Exercise directions
Retype, exactly and completely, the listing that comes next, skipping its images.

== == ==

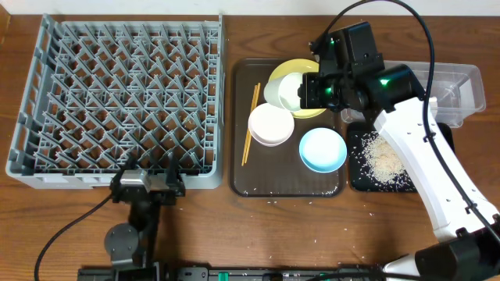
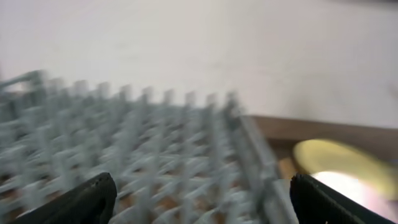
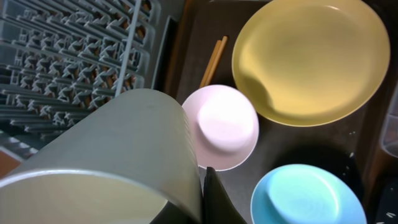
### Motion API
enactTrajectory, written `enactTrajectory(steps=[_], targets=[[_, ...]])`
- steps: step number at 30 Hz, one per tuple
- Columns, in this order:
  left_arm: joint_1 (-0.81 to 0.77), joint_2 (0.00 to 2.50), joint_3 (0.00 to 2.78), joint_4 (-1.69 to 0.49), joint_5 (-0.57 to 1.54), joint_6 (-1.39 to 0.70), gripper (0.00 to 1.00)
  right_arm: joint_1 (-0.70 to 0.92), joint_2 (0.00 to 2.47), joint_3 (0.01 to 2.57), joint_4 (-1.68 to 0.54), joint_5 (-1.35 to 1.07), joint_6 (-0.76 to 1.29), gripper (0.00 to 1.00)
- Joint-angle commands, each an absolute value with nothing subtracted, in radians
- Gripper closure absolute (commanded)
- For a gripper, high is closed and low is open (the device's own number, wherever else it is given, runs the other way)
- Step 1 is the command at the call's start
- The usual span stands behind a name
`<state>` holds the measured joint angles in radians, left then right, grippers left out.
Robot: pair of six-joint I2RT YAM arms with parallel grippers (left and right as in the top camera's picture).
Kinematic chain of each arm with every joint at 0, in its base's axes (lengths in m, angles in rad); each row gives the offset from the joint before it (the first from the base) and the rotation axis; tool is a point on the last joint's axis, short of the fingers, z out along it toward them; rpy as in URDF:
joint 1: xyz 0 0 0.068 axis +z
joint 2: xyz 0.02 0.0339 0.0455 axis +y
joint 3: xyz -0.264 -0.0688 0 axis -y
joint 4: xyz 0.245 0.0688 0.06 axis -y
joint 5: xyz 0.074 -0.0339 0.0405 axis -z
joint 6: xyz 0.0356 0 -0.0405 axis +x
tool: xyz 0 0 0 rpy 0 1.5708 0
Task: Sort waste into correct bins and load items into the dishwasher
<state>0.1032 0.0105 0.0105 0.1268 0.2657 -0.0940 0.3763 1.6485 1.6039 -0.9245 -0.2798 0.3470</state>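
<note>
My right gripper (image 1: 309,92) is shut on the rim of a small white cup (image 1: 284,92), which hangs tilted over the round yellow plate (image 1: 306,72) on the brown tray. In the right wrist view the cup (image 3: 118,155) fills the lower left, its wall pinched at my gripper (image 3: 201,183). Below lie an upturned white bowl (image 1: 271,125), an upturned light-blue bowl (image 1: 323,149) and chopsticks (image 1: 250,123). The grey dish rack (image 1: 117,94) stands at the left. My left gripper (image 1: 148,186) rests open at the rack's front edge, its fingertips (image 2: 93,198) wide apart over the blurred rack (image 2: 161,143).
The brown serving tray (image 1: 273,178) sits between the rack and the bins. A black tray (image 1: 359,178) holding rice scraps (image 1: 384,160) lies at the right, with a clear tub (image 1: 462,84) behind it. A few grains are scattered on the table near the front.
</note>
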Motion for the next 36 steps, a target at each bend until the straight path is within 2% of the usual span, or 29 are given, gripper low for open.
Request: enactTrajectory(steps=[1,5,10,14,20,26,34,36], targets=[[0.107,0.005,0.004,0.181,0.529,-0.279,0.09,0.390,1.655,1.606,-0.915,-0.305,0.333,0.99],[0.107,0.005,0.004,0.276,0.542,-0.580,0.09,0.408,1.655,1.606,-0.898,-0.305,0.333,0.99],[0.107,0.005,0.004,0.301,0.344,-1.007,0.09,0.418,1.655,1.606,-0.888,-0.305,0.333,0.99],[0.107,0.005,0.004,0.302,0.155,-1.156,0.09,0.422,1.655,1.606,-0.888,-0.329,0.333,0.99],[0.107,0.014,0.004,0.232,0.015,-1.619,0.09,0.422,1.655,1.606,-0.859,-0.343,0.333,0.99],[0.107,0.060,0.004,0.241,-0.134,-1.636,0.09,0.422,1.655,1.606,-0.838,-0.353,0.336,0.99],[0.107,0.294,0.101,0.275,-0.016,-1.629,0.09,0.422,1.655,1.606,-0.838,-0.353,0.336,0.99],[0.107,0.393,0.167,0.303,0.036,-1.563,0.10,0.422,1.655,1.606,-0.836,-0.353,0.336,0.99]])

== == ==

Task answer
### Motion API
enactTrajectory, written `enactTrajectory(steps=[_], targets=[[_, ...]])`
- steps: step number at 30 Hz, one per tuple
- Columns, in this order:
  left_arm: joint_1 (-0.81 to 0.77), joint_2 (0.00 to 2.50), joint_3 (0.00 to 2.78), joint_4 (-1.69 to 0.49), joint_5 (-0.57 to 1.54), joint_6 (-1.39 to 0.70), gripper (0.00 to 1.00)
  right_arm: joint_1 (-0.70 to 0.92), joint_2 (0.00 to 2.47), joint_3 (0.01 to 2.57), joint_4 (-1.68 to 0.54), joint_5 (-1.35 to 1.07), joint_6 (-0.76 to 1.29), gripper (0.00 to 1.00)
- Joint-angle commands, each an absolute value with nothing subtracted, in radians
- Gripper closure absolute (commanded)
- For a gripper, high is closed and low is open (the device's own number, wherever else it is given, runs the other way)
- Step 1 is the command at the call's start
- The usual span stands behind a name
`<state>` holds the measured joint angles in radians, left then right, grippers left out.
Robot: pair of six-joint I2RT YAM arms with parallel grippers (left and right as in the top camera's picture).
Kinematic chain of each arm with every joint at 0, in its base's axes (lengths in m, angles in rad); each row gives the offset from the joint before it (the first from the base) and the rotation axis; tool is a point on the last joint's axis, short of the fingers, z out along it toward them; rpy as in URDF:
joint 1: xyz 0 0 0.068 axis +z
joint 2: xyz 0.02 0.0339 0.0455 axis +y
joint 3: xyz -0.264 -0.0688 0 axis -y
joint 4: xyz 0.245 0.0688 0.06 axis -y
joint 5: xyz 0.074 -0.0339 0.0405 axis -z
joint 6: xyz 0.0356 0 -0.0405 axis +x
tool: xyz 0 0 0 rpy 0 1.5708 0
Task: Sort waste into correct bins and load items into the dishwasher
<state>0.1032 0.0105 0.0105 0.1268 0.2657 -0.0940 0.3763 1.6485 1.6039 -0.9245 -0.2798 0.3470</state>
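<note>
My right gripper (image 1: 309,92) is shut on the rim of a small white cup (image 1: 284,92), which hangs tilted over the round yellow plate (image 1: 306,72) on the brown tray. In the right wrist view the cup (image 3: 118,155) fills the lower left, its wall pinched at my gripper (image 3: 201,183). Below lie an upturned white bowl (image 1: 271,125), an upturned light-blue bowl (image 1: 323,149) and chopsticks (image 1: 250,123). The grey dish rack (image 1: 117,94) stands at the left. My left gripper (image 1: 148,186) rests open at the rack's front edge, its fingertips (image 2: 93,198) wide apart over the blurred rack (image 2: 161,143).
The brown serving tray (image 1: 273,178) sits between the rack and the bins. A black tray (image 1: 359,178) holding rice scraps (image 1: 384,160) lies at the right, with a clear tub (image 1: 462,84) behind it. A few grains are scattered on the table near the front.
</note>
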Motion for the next 36 steps, a target at each bend until the straight path is within 2% of the usual span, or 29 are given, gripper low for open.
Request: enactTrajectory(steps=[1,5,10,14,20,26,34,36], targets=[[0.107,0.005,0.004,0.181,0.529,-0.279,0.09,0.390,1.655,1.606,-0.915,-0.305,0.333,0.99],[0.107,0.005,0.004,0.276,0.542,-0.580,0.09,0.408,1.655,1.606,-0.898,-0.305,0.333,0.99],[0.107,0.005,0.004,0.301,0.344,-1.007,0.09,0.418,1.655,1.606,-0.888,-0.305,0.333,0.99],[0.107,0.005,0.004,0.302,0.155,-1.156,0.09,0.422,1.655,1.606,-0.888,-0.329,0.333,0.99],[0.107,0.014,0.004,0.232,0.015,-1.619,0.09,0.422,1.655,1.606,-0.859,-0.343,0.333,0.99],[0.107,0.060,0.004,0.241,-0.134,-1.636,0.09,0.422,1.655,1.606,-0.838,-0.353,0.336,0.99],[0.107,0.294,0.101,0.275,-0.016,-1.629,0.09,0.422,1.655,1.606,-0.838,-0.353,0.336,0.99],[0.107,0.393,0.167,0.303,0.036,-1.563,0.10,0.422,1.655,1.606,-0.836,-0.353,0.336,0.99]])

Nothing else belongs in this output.